WHAT YOU HAVE TO DO:
In the entries below, find the line containing "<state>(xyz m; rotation" and the line containing "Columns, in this". Copy those two lines and everything between them exactly, without the pictures.
─── AVAILABLE DATA ───
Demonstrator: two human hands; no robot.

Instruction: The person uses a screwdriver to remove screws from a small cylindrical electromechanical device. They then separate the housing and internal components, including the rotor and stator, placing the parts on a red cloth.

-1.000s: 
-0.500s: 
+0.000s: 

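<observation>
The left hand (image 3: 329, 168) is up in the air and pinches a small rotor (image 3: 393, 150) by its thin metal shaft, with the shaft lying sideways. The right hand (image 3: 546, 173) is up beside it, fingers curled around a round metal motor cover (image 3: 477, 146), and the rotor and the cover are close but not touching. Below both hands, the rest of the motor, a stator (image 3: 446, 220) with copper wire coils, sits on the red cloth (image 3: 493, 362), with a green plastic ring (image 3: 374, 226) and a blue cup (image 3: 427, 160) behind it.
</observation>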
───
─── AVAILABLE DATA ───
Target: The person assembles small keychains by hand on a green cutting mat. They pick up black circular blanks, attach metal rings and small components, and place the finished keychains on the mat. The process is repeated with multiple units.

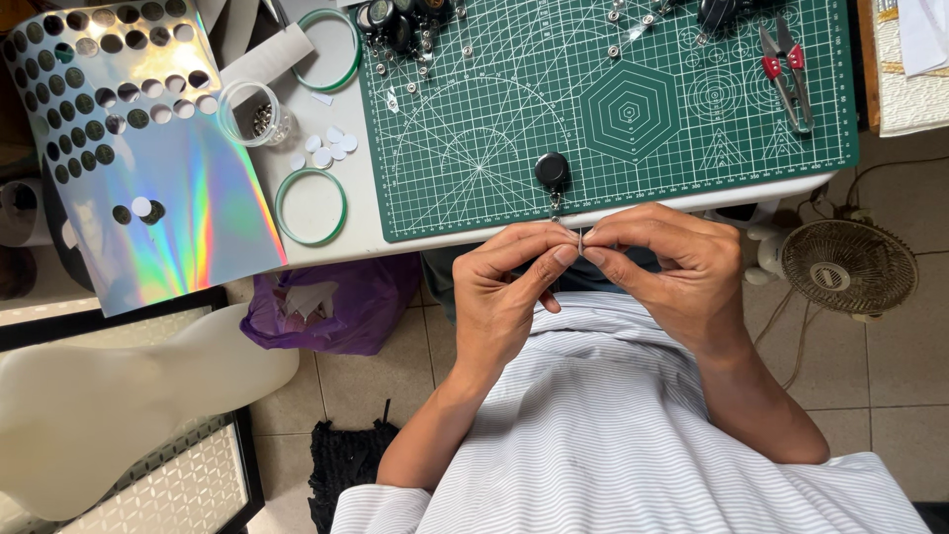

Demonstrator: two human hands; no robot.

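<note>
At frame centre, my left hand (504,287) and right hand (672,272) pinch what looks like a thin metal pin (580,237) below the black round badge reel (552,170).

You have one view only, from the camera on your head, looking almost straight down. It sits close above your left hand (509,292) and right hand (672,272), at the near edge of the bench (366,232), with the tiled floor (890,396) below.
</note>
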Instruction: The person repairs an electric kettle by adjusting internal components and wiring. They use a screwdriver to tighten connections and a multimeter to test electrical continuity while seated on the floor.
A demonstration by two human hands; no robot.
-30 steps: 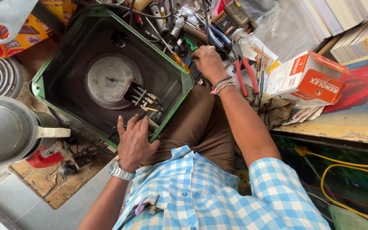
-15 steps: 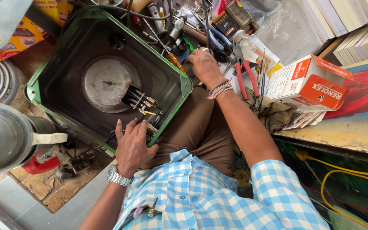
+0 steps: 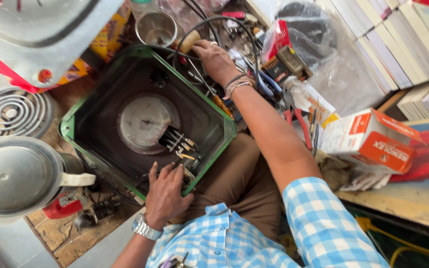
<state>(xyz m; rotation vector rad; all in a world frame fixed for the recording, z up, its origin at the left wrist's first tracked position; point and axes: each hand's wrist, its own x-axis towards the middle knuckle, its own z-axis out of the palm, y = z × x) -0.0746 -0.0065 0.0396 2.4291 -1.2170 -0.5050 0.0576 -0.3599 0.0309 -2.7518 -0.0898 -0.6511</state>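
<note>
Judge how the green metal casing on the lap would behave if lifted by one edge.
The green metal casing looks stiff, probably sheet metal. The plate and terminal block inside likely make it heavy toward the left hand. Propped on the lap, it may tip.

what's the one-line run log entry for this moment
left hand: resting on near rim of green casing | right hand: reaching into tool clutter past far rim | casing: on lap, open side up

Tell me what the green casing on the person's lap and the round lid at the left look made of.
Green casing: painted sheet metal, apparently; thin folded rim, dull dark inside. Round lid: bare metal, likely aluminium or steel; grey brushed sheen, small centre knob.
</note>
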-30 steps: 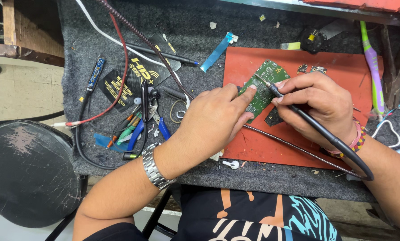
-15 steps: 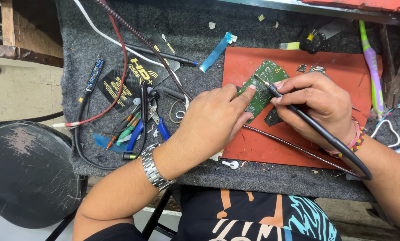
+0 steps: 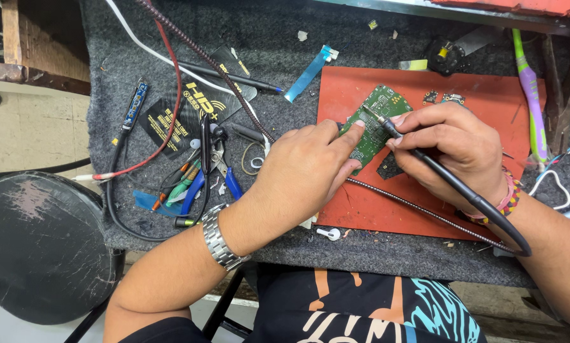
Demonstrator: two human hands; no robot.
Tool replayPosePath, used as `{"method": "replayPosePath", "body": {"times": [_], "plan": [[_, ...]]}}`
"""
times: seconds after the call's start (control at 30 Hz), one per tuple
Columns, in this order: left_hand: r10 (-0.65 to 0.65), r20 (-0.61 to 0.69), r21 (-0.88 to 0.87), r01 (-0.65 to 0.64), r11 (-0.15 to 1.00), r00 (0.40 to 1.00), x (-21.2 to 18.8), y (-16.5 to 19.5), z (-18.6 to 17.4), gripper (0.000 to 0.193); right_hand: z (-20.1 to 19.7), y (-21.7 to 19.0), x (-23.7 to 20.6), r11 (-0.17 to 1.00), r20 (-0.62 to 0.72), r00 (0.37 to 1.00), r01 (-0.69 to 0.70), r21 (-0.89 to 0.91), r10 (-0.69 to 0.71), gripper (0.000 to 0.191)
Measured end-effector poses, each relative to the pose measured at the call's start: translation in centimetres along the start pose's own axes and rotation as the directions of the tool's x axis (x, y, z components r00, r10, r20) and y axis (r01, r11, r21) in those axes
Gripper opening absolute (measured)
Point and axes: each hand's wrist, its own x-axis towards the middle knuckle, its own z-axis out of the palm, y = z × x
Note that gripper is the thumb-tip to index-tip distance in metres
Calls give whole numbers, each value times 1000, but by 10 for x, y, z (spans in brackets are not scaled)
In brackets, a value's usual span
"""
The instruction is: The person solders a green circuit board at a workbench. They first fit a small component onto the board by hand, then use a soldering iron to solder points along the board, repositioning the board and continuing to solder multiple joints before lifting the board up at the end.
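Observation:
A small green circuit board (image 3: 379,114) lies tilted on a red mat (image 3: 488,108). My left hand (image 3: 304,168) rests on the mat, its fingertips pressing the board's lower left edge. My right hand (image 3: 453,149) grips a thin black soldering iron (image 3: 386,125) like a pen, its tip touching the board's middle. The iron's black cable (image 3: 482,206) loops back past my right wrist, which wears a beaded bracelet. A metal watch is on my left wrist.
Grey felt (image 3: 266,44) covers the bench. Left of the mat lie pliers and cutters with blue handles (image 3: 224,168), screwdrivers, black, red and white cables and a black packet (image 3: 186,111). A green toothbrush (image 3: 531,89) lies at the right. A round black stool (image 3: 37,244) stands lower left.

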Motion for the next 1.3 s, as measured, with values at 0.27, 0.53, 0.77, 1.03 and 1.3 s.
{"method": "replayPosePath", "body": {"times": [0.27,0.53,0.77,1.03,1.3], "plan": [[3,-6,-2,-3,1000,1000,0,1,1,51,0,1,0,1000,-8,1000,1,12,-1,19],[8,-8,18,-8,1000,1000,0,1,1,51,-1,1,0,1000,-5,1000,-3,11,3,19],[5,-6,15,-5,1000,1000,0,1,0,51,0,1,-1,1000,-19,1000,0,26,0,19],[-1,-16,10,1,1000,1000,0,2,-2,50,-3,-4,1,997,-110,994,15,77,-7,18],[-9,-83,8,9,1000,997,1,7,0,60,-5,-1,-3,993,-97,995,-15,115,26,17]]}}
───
TASK RESPONSE:
<state>(xyz m; rotation vector rad; all in a world frame fixed for the recording, z up, its origin at the left wrist's first tracked position; point and axes: each hand's wrist, its own x-axis towards the middle knuckle, its own z-axis out of the palm, y = z × x) -0.0746 -0.0065 0.0396 2.4291 -1.2170 -0.5050 0.0576 -0.3599 0.0309 -2.7518 -0.0898 -0.6511</state>
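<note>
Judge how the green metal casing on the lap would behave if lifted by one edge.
The green metal casing looks stiff, probably sheet metal. The plate and terminal block inside likely make it heavy toward the left hand. Propped on the lap, it may tip.

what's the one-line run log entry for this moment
left hand: resting on near rim of green casing | right hand: reaching into tool clutter past far rim | casing: on lap, open side up

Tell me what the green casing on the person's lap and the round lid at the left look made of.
Green casing: painted sheet metal, apparently; thin folded rim, dull dark inside. Round lid: bare metal, likely aluminium or steel; grey brushed sheen, small centre knob.
</note>
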-30 steps: 
-15 steps: 
+0 steps: 
Demonstrator: two human hands; no robot.
Tool replayPosePath, used as `{"method": "replayPosePath", "body": {"times": [_], "plan": [[_, ...]]}}`
"""
times: seconds after the call's start (control at 30 Hz), one per tuple
Columns, in this order: left_hand: r10 (-0.65 to 0.65), r20 (-0.61 to 0.69), r21 (-0.88 to 0.87), r01 (-0.65 to 0.64), r11 (-0.15 to 1.00), r00 (0.40 to 1.00), x (-21.2 to 18.8), y (-16.5 to 19.5), z (-18.6 to 17.4), gripper (0.000 to 0.193); right_hand: z (-20.1 to 19.7), y (-21.7 to 19.0), x (-23.7 to 20.6), r11 (-0.17 to 1.00), r20 (-0.62 to 0.72), r00 (0.37 to 1.00), r01 (-0.69 to 0.70), r21 (-0.89 to 0.91), r10 (-0.69 to 0.71), gripper (0.000 to 0.191)

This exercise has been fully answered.